TASK ITEM:
The reply must contain exactly the lines below from the one with "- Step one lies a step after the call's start" down to the one with "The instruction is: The", both included, and nothing more; please omit the pictures.

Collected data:
*** Block opens ***
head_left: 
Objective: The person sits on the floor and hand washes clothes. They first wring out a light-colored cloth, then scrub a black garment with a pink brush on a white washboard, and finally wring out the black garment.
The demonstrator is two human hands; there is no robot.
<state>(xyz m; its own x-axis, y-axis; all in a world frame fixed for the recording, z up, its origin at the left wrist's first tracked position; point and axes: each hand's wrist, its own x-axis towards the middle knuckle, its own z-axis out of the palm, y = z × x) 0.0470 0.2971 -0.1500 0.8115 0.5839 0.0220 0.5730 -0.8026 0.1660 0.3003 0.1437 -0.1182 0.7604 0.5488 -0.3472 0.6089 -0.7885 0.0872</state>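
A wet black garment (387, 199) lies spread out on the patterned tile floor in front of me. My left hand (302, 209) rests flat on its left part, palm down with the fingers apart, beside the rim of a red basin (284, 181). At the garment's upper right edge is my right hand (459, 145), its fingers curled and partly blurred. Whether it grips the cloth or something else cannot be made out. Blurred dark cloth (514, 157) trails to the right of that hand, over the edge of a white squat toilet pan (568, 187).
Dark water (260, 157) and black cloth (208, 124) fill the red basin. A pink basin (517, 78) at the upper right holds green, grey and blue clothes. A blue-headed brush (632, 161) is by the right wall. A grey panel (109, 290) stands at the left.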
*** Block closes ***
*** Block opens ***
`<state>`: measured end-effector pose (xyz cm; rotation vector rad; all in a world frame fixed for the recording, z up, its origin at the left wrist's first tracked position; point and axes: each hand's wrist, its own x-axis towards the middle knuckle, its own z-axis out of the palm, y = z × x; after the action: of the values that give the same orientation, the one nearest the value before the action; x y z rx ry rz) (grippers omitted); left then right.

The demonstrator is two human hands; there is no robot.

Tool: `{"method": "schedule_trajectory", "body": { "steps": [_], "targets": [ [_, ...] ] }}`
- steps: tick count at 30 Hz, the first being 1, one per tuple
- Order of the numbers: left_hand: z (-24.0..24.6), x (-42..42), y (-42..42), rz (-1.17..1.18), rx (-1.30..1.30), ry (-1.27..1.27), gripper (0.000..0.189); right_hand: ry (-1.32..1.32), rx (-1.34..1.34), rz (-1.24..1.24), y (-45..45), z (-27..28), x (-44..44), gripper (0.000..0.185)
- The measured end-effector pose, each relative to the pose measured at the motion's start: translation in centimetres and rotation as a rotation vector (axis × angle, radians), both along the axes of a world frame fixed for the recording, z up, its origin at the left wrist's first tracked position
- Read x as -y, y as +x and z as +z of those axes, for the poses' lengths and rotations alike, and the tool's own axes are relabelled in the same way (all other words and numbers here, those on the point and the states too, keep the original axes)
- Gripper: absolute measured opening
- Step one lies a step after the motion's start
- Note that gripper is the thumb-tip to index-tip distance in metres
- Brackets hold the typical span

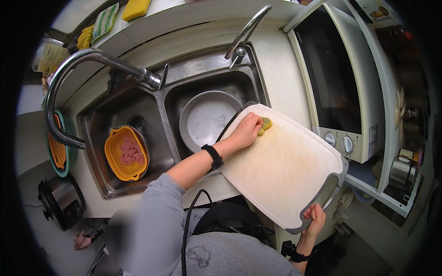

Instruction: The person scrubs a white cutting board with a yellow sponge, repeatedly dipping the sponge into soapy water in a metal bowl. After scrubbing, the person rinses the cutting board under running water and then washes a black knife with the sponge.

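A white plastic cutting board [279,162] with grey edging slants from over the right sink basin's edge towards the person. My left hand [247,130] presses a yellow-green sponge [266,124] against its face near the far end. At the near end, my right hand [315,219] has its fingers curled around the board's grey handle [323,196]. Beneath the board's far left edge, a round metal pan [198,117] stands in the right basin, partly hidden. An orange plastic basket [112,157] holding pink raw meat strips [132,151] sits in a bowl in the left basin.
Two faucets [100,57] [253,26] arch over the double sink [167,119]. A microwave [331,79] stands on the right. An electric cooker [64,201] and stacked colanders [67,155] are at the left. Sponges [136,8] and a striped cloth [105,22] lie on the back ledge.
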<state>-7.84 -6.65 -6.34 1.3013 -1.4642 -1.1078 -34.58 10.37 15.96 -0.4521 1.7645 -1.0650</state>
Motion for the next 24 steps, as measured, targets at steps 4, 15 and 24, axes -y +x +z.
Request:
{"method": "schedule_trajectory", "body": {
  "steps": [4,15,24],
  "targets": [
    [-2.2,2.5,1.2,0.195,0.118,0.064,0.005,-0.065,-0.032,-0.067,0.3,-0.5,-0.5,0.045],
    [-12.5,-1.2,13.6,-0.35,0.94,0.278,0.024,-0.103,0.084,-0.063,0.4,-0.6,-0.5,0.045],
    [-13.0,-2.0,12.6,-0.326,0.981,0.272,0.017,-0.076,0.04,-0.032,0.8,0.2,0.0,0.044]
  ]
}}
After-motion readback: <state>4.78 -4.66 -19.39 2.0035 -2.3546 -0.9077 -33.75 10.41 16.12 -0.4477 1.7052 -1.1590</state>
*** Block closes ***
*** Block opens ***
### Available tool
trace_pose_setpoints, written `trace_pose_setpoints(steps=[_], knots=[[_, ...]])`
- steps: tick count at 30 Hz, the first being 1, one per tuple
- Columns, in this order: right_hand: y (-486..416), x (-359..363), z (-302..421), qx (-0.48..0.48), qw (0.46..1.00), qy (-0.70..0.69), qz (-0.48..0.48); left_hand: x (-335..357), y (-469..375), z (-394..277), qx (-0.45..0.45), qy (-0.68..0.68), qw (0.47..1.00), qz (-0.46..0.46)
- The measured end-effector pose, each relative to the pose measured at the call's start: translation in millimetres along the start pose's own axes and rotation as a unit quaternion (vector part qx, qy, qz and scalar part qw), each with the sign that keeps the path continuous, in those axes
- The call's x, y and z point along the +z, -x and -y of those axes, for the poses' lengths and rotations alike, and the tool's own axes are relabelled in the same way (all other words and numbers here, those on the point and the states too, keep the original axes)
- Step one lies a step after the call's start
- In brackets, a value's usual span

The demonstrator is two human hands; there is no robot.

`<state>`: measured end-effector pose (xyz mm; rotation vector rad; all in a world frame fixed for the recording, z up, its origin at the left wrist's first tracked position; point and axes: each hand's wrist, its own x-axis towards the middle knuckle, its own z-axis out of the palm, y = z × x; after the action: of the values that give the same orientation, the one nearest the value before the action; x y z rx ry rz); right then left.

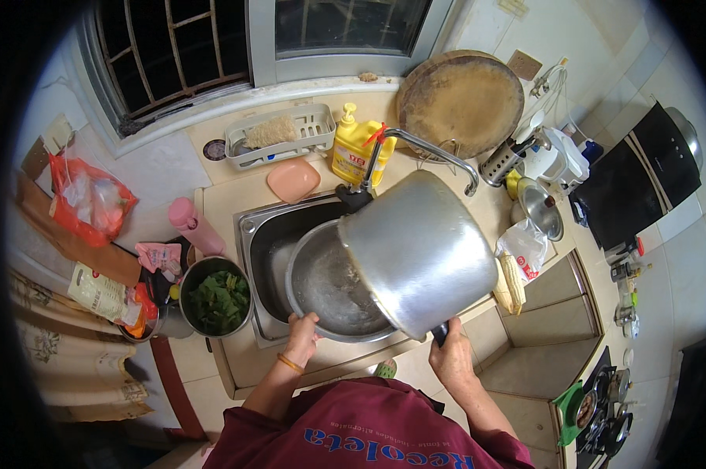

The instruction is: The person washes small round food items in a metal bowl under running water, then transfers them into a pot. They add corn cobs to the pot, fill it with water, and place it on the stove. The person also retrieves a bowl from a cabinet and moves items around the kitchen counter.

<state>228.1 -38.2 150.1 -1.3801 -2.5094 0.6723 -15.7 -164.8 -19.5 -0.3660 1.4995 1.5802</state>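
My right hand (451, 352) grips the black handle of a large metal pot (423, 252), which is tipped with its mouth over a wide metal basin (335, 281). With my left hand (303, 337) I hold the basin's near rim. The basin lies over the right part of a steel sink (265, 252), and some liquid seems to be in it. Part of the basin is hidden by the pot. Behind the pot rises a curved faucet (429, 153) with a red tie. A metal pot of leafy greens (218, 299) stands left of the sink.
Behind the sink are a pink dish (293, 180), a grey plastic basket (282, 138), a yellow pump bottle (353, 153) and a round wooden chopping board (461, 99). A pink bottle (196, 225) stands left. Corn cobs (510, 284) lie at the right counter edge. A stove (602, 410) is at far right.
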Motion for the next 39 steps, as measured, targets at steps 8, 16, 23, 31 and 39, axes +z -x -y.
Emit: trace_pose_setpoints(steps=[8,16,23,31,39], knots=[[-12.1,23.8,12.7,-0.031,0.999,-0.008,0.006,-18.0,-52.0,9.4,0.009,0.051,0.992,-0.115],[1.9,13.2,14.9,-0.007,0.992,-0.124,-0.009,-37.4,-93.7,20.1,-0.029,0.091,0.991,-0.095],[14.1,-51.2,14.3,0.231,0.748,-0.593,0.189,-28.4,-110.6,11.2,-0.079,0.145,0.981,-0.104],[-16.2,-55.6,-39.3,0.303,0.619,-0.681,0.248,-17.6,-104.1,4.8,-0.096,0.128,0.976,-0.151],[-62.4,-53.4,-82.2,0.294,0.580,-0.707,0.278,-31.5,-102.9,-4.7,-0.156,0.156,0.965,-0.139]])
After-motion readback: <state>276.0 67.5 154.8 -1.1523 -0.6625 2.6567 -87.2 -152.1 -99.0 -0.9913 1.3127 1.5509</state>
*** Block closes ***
RESPONSE BELOW:
- Step one lies a step after the call's start
- In brackets, a value's usual span

The demonstrator is two human hands; there is no robot.

`<state>`: measured end-effector pose (xyz mm; rotation vector rad; all in a world frame fixed for the recording, z up, its origin at the left wrist's first tracked position; point and axes: each hand's wrist, its own x-axis towards the middle knuckle, its own z-axis out of the palm, y = z × x; after the action: of the values that give the same orientation, the one nearest the value before the action; x y z rx ry rz); right then left.


The instruction is: The person washes small round food items in a metal bowl under running water, then transfers them into a pot. They add corn cobs to the pot, fill it with water, and place it on the stove. The person also retrieves a bowl from a cabinet and moves items around the kitchen counter.

A complete answer has now been given.